## Required action:
Determine the number of lines of the records below that include "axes". Respond with the number and no other text.

++++ Data for processing ++++

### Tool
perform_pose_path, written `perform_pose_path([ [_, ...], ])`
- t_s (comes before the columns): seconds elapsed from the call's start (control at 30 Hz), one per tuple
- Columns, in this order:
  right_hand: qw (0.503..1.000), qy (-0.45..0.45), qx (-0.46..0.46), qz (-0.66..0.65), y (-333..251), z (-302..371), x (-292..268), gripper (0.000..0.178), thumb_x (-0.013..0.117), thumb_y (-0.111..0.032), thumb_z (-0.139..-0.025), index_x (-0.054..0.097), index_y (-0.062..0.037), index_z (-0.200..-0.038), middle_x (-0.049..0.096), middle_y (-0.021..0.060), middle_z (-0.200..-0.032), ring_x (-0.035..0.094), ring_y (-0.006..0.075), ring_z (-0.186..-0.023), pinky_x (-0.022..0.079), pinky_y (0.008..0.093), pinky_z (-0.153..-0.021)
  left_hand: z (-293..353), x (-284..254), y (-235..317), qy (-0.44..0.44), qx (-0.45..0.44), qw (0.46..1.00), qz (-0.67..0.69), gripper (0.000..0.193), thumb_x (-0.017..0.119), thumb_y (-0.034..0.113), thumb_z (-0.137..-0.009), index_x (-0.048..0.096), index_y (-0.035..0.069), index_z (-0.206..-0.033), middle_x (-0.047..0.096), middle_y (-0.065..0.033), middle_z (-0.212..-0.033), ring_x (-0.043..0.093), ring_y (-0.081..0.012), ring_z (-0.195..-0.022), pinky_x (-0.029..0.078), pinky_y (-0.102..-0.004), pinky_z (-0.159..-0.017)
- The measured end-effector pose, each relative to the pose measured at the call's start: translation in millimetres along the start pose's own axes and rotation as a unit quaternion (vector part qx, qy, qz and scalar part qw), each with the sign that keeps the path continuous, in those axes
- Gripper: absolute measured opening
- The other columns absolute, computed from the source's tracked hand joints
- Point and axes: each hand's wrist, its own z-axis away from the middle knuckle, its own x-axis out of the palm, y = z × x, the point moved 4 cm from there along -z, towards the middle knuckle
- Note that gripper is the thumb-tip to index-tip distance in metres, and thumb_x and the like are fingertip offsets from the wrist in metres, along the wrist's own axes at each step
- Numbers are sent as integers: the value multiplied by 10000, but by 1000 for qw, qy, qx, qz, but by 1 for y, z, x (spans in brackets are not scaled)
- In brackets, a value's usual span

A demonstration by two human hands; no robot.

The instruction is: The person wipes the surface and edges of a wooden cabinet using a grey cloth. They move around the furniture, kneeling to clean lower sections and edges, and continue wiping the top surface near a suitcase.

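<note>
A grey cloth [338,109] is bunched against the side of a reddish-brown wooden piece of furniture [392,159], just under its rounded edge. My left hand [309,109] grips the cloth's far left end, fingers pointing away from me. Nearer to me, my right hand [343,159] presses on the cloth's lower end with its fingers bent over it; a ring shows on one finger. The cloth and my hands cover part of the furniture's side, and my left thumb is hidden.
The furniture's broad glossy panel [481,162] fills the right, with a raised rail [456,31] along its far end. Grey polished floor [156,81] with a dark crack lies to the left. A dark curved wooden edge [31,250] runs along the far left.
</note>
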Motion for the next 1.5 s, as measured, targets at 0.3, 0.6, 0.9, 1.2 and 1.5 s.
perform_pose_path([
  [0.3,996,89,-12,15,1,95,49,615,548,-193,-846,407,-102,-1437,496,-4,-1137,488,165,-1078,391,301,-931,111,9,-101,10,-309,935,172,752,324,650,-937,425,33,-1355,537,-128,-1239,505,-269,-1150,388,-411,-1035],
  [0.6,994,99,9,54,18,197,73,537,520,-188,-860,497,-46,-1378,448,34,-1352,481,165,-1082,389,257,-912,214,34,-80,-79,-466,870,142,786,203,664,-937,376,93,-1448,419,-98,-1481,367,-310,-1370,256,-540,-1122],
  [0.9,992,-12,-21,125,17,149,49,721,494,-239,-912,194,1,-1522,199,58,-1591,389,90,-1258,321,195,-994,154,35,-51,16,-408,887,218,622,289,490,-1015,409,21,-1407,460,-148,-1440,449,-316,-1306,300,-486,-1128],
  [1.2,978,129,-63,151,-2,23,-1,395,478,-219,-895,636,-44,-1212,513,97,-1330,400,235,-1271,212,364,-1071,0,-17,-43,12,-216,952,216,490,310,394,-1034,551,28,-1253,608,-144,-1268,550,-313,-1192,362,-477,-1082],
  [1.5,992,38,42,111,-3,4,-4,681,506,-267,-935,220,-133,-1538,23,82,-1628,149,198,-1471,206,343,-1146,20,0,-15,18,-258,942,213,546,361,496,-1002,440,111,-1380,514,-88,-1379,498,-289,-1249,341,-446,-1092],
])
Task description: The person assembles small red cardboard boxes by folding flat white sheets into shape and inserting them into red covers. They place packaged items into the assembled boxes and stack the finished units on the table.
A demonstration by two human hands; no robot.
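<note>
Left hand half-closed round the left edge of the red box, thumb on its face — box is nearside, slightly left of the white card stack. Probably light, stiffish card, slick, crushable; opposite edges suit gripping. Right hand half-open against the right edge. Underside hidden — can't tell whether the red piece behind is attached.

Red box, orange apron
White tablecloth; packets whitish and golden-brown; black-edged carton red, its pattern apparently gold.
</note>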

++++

## Worked solution:
3